Thank you Gil and Steve,
This gets more interesting.
From Barry Johnson's excellent site "Milford Trawlers" it would seem the "Lilias" worked out of Milford Haven as GY 121 under the management of P.Hancock&Sons from 1927 until laid up and sold to France in 1931.
The steam to Diesel conversion raises more questions:-
Where did the conversion take place, Grimsby,Beardmore's yard or Milford?
Why would a trawler owner choose a secondhand engine? Subsidised? Cheap fix before selling on?
What is the connection between Grimsby, Kew and Milford?
Who is/was Lilias?

Recap.......Beardmore still the first Diesel powered British trawler?

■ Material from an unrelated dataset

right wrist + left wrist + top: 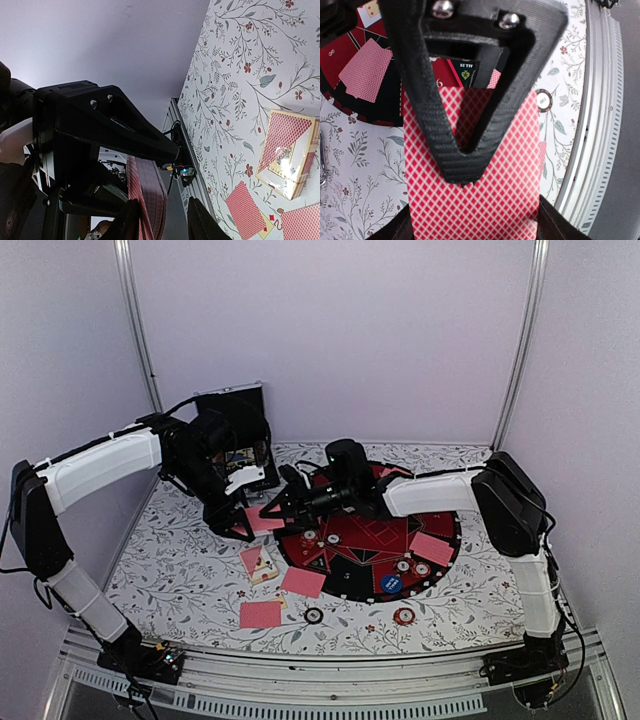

Visit to Grimsby Archives indicated.
Best Regards
Dave Todd


----------



## birgir

Hi everyone.

I cannot resolve this quandary, but just add my 2 cents worth. My Lloyds 1925 has her listed as motor trawler, so it is a fair deduction that she was fitted from the outset with a diesel engine. The Beardmore company is a likely instigator. It was technically a progressive company, that sought to diversify into various new fields. (It was however financially a basket case, and managed to loose money on most things they attempted). In 1920 it was one of the leading engine builders of the british empire, and had been producing diesels for e.g. submarines. In USA the diesel trawlers were very successful in the twenties, and quickly replaced the steam trawlers. (Powering the winch was the main problem). It would have been logical for Beardmore to try to create a market for their diesels in the fishing fleet, and if it had been successful, it might have changed the fortunes of the company. Similarly, with a glut in the trawler market in 1920, only a technical leapfrogging could have provided a market for the shipbuilders, so Cochranes has a strong incentive too, to support the experiment. Thus it is really interesting that it was such a resounding failure in Britain, while such a great success on the other side of the Atlantic.

Birgir Thorisson


----------



## gil mayes

I think you are correct Birgir and that the 1915 engine fitted in 1927 was a replacement for the original diesel engine. Dave, I am not quite sure what you are trying to draw from the comments about ownership in Grimsby, Kew and Milford. Many trawlers were owned by people outside the established fishing ports, take a look at this one from FMHT database.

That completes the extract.